Q: Ok, but why have this “additional permissions” document?

A: In order to help address problems caused by current and potential future copyright “trolls” aka monetizers.

Q: Ok, but how will this help address the “troll” problem?

A: “Copyright trolls” use the GPL-2.0’s immediate termination and the threat of an immediate injunction to turn an alleged compliance concern into a contract claim that gives the troll an automatic claim for money damages. The article by Heather Meeker describes this quite well, please refer to that for more details. If even a short delay is inserted for coming into compliance, that delay disrupts this expedited legal process.

By simply saying, “We think you should have 30 days to come into compliance”, we undermine that “immediacy” which supports the request to the court for an immediate injunction. The threat of an immediate junction was used to get the companies to sign contracts. Then the troll goes back after the same company for another known violation shortly after and claims they’re owed the financial penalty for breaking the contract. Signing contracts to pay damages to financially enrich one individual is completely at odds with our community’s enforcement goals.

We are showing that the community is not out for financial gain when it comes to license issues – though we do care about the company coming into compliance.  All we want is the modifications to our code to be released back to the public, and for the developers who created that code to become part of our community so that we can continue to create the best software that works well for everyone.

This is all still entirely focused on bringing the users into compliance. The 30 days can be used productively to determine exactly what is wrong, and how to resolve it.

Q: Ok, but why are we referencing GPL-3.0?

A: By using the terms from the GPLv3 for this, we use a very well-vetted and understood procedure for granting the opportunity to come fix the failure and come into compliance. We benefit from many months of work to reach agreement on a termination provision that worked in legal systems all around the world and was entirely consistent with Free Software principles.

Q: But what is the point of the “non-defensive assertion of rights” disclaimer?

A: If a copyright holder is attacked, we don’t want or need to require that copyright holder to give the party suing them an opportunity to cure. The “non-defensive assertion of rights” is just a way to leave everything unchanged for a copyright holder that gets sued.  This is no different a position than what they had before this statement.

Q: So you are ok with using Linux as a defensive copyright method?

A: There is a current copyright troll problem that is undermining confidence in our community – where a “bad actor” is attacking companies in a way to achieve personal gain. We are addressing that issue. No one has asked us to make changes to address other litigation.

Q: Ok, this document sounds like it was written by a bunch of big companies, who is behind the drafting of it and how did it all happen?
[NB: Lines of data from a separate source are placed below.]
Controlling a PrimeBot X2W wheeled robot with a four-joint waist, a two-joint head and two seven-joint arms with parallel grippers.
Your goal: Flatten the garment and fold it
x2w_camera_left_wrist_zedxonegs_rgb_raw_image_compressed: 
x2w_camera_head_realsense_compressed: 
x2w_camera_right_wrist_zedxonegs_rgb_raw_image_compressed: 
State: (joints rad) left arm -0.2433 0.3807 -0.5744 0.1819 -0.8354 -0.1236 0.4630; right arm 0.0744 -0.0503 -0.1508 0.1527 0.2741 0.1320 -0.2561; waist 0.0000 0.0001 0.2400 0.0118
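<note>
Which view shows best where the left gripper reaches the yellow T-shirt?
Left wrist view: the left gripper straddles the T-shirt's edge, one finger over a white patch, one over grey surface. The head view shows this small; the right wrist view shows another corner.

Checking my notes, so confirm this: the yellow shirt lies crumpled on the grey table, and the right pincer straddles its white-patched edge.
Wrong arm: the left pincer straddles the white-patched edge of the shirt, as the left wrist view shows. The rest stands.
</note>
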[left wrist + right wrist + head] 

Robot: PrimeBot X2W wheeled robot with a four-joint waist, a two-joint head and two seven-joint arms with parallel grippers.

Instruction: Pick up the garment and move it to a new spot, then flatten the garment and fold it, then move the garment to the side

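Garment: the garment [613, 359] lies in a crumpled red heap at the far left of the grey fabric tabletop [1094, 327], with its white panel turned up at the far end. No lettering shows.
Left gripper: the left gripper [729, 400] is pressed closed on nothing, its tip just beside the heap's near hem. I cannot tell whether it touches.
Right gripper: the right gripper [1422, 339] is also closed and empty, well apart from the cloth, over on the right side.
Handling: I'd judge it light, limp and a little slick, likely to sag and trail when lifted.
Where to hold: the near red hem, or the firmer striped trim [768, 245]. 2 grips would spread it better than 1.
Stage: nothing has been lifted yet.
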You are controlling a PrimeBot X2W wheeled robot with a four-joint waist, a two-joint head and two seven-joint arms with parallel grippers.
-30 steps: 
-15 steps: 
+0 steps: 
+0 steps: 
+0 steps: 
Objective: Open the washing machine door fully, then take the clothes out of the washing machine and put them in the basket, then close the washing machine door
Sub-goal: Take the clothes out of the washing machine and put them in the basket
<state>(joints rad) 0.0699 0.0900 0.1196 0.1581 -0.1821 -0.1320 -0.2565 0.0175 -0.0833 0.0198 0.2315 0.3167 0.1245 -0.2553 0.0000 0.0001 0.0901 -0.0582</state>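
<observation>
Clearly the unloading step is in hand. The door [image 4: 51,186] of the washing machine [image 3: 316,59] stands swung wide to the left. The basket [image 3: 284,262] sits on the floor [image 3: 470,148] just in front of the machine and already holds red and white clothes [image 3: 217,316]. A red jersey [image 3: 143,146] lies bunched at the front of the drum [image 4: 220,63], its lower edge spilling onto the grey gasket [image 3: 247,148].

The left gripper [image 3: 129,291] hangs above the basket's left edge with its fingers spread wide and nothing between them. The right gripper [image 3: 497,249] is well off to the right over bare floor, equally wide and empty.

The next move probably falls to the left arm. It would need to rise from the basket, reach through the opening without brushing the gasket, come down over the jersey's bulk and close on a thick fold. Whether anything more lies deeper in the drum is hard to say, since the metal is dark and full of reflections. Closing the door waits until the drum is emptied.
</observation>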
A: Grant Likely, the chairman at the time of the Linux Foundation’s Technical Advisory Board (TAB), wrote the first draft of this document when the first copyright troll issue happened a few years ago. He did this as numerous companies and developers approached the TAB asking that the Linux kernel community do something about this new attack on our community. He showed the document to a lot of kernel developers and a few company representatives in order to get feedback on how it should be worded. After the troll seemed to go away, this work got put on the back-burner. When the copyright troll showed back up, along with a few other “copycat” like individuals, the work on the document was started back up by Chris Mason, the current chairman of the TAB. He worked with the TAB members, other kernel developers, lawyers who have been trying to defend these claims in Germany, and the TAB members’ Linux Foundation’s lawyers, in order to rework the document so that it would actually achieve the intended benefits and be useful in stopping these new attacks. The document was then reviewed and revised with input from Linus Torvalds and finally a document that the TAB agreed would be sufficient was finished. That document was then sent to over 200 of the most active kernel developers for the past year by Greg Kroah-Hartman to see if they, or their company, wished to support the document. That produced the initial “signatures” on the document, and the acks of the patch that added it to the Linux kernel source tree.

Q: How do I add my name to the document?

A: If you are a developer of the Linux kernel, simply send Greg a patch adding your name to the proper location in the document (sorting the names by last name), and he will be glad to accept it.

Q: How can my company show its support of this document?

A: If you are a developer working for a company that wishes to show that they also agree with this document, have the developer put the company name in ‘(’ ‘)’ after the developer’s name. This shows that both the developer, and the company behind the developer are in agreement with this statement.

Q: How can a company or individual that is not part of the Linux kernel community show its support of the document?

A: Become part of our community! Send us patches, surely there is something that you want to see changed in the kernel. If not, wonderful, post something on your company web site, or personal blog in support of this statement, we don’t mind that at all.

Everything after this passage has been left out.